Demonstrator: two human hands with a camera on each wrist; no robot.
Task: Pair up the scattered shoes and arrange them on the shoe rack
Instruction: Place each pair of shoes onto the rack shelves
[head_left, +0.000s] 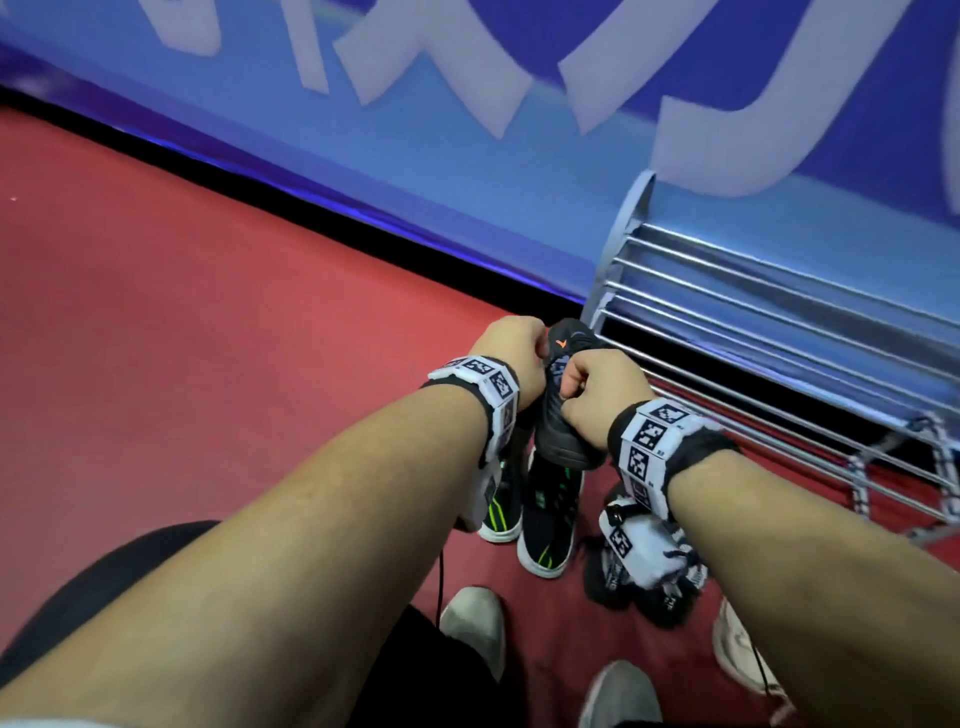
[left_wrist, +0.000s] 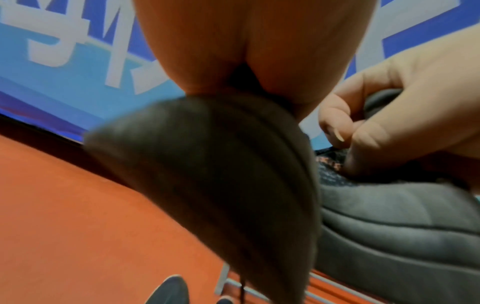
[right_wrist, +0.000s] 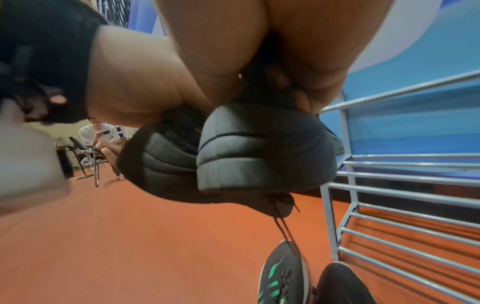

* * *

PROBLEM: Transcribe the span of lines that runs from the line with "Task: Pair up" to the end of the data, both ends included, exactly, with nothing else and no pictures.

OUTPUT FOR THIS TASK:
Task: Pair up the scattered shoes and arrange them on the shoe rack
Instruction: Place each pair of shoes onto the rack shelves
[head_left, +0.000s] 
[left_wrist, +0.000s] 
[right_wrist, +0.000s] 

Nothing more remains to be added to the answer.